[EXERCISE MATERIALS]
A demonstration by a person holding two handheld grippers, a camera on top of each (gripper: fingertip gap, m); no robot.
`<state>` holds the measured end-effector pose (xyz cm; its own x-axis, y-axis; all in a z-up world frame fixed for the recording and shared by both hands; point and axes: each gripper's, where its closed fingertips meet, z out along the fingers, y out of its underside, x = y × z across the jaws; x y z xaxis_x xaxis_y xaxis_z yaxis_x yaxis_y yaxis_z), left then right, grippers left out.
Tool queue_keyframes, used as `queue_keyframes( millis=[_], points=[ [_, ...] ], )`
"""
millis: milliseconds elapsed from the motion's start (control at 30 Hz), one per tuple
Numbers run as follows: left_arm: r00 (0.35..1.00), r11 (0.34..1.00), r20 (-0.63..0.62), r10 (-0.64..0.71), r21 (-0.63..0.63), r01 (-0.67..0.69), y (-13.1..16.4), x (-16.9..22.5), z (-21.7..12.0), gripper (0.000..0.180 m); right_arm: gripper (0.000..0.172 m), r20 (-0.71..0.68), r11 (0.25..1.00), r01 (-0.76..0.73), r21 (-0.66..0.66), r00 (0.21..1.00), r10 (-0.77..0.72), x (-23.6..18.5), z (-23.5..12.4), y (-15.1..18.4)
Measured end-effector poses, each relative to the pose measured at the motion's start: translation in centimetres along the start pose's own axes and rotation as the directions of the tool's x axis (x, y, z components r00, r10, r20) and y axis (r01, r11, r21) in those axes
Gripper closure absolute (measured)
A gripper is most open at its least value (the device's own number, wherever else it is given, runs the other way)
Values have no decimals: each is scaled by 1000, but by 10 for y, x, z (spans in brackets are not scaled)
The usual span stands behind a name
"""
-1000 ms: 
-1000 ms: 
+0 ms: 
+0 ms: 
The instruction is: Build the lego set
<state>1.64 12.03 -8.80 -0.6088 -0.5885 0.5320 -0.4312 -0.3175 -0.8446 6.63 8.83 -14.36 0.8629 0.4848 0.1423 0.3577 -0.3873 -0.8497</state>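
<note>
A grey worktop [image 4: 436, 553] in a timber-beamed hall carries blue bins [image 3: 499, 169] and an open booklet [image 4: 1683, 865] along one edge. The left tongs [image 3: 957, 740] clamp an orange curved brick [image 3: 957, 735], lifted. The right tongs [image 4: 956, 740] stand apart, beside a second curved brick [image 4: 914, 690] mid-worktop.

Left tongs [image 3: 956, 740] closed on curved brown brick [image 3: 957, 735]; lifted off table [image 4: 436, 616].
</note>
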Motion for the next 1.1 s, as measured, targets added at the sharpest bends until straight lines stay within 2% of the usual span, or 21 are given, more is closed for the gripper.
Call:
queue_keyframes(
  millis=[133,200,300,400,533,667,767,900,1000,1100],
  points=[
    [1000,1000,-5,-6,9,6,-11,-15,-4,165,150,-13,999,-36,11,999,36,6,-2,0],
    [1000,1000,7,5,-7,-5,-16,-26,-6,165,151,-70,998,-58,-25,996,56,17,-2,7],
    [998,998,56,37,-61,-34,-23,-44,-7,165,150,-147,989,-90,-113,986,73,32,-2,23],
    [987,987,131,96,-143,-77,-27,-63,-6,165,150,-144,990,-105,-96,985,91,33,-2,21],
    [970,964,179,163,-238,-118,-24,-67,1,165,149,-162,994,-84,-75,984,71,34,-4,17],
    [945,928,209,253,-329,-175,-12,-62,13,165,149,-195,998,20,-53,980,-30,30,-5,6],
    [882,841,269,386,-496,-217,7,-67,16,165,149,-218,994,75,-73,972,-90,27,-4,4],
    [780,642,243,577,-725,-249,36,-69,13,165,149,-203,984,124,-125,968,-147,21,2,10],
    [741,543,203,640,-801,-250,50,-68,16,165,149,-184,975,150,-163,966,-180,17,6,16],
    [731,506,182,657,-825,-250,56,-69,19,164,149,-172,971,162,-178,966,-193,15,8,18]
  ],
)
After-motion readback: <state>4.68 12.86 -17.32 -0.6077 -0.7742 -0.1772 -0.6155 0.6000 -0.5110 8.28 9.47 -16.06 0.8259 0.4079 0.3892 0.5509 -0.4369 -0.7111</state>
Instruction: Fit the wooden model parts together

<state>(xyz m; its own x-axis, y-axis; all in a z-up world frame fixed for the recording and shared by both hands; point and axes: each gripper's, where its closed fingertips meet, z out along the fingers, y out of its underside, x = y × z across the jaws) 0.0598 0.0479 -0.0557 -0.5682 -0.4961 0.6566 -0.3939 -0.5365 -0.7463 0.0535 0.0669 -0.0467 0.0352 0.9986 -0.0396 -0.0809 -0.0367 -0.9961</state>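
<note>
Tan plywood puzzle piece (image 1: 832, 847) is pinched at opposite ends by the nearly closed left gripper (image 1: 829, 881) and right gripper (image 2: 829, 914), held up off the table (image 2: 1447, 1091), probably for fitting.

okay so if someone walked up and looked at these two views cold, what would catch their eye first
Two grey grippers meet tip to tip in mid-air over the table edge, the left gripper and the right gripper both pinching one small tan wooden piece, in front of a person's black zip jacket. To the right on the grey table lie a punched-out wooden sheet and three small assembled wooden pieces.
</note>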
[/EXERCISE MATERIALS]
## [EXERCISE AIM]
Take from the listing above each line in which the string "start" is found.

## [SOLUTION TO THIS PROBLEM]
millis: milliseconds elapsed from the motion's start (control at 30 Hz), one per tuple
Measured end-effector poses, each relative to the pose measured at the motion's start: translation in centimetres along the start pose's own axes and rotation as the directions of the tool's x axis (x, y, z components r00, r10, r20) and y axis (r01, r11, r21) in those axes

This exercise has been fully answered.